Yaya Bey – do it afraid

Pour celleux qui suivent attentivement les (més)aventures de yaya bey, sachez que le moral n’allait pas fort. On se souvient du tragique décès de son papa, le rappeur Grand Daddy IU, qui aura donné naissance à de sublimes albums dont le fameux Ten Fold paru l’année dernière. Mais comme on dit toujours, après la pluie vient le beau temps et c’est exactement ce que la chanteuse nous dit à travers son successeur qui s’intitule do it afraid.

Après avoir exploré le deuil, l’heure est venue pour elle d’explorer ce qui la rend heureuse et paisible ces derniers temps. do it afraid s’ouvre sur ses mots: « If you wanna be brave, first you gotta be afraid » du morceau « wake up b*tch » où on imagine yaya bey prendre une décision radicale pour avancer dans sa vie. Suite à cela, on navigue dans un melting-pot musical pour le moins original et immersif où la new-yorkaise nous ramène à l’âge d’or des block parties de New York et de l’immense héritage musical de sa famille ayant fait sa jeunesse à travers des titres comme le romantique « real yearners unite » aux saveurs asiatiques ainsi que d’autres perles plus neo-soul avec « cindy rella » et « raisins ». A travers ce nouveau disque, on voit notre protagoniste plus reluisante que jamais.

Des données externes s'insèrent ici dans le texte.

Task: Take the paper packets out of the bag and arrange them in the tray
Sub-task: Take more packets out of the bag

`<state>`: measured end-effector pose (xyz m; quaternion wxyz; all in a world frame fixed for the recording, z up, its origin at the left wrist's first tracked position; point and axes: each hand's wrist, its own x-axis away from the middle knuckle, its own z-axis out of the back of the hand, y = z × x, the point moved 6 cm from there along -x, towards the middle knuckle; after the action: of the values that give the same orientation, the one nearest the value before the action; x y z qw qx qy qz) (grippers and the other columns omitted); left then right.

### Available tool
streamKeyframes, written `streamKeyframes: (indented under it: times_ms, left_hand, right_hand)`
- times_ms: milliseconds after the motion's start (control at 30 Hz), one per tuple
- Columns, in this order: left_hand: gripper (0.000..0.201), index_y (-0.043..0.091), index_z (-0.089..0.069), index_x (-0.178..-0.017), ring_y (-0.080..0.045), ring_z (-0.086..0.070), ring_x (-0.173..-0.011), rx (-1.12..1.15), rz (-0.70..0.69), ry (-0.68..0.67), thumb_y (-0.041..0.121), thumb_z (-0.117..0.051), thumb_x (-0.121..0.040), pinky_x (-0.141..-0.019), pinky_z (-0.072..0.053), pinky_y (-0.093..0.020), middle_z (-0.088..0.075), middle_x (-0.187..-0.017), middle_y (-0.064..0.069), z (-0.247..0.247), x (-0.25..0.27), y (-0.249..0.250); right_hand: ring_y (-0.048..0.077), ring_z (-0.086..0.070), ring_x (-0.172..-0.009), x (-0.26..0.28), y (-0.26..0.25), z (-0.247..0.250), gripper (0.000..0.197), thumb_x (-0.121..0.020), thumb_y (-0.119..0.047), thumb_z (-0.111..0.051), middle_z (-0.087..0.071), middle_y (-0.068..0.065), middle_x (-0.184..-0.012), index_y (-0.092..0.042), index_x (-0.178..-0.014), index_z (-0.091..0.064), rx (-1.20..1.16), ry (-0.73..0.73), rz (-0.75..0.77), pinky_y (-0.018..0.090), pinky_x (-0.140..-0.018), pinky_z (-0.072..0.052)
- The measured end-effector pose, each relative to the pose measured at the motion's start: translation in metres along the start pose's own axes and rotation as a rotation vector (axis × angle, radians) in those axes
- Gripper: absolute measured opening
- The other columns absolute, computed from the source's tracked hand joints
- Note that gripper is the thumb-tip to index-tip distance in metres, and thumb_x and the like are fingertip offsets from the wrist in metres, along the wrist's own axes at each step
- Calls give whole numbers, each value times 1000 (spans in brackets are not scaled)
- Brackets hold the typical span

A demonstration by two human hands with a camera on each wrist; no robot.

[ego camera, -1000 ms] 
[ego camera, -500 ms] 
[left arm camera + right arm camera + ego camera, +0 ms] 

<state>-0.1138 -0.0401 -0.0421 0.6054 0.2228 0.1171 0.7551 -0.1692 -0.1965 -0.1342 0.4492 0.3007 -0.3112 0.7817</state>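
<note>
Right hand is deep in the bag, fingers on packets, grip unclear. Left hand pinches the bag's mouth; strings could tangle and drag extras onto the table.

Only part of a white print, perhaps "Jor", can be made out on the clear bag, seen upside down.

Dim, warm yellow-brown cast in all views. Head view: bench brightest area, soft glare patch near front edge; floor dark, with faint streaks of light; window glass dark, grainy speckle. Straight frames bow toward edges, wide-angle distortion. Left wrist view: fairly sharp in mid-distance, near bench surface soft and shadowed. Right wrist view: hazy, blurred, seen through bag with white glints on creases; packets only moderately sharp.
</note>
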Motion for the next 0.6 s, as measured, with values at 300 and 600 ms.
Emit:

Mais ça ne s’arrête pas là car yaya bey va étonner par sa versatilité hors normes. Passant sans vergogne du hip-hop (« breakthrough ») à la house (« in a circle », « aye noche », « bella noches pt. 1 ») en passant par la soca revendiquant ses origines barbadiennes (l’estival et brillant « merlot and gringo ») et le dub (« spin cycle »), do it afraid manifeste cette envie de danser et de profiter de la vie malgré ses imprévus pouvant faire peur. La new-yorkaise est également bien entourée car elle peut compter sur le groupe de jazz Butcher Brown le temps d’un « end of the world » raffiné mais également des légendaires BADBADNOTGOOD qui brouille les pistes entre reggae et jazz le temps d’un « blicky » onctueux.

Finalement sur la conclusion vibrante du nom de « choice », Yaya Bey opte pour ce choix de vivre sa vie comme elle l’entend et de faire face à ses peurs. Et c’est exactement le mantra de do it afraid (que je trouve légèrement en deça de Ten Fold en raison de ce léger manque de structure et de cohésion): à savoir que malgré ses coups durs et ses coups de pute, la vie vaut la peine d’être vécue lorsque l’on se connaît soi-même.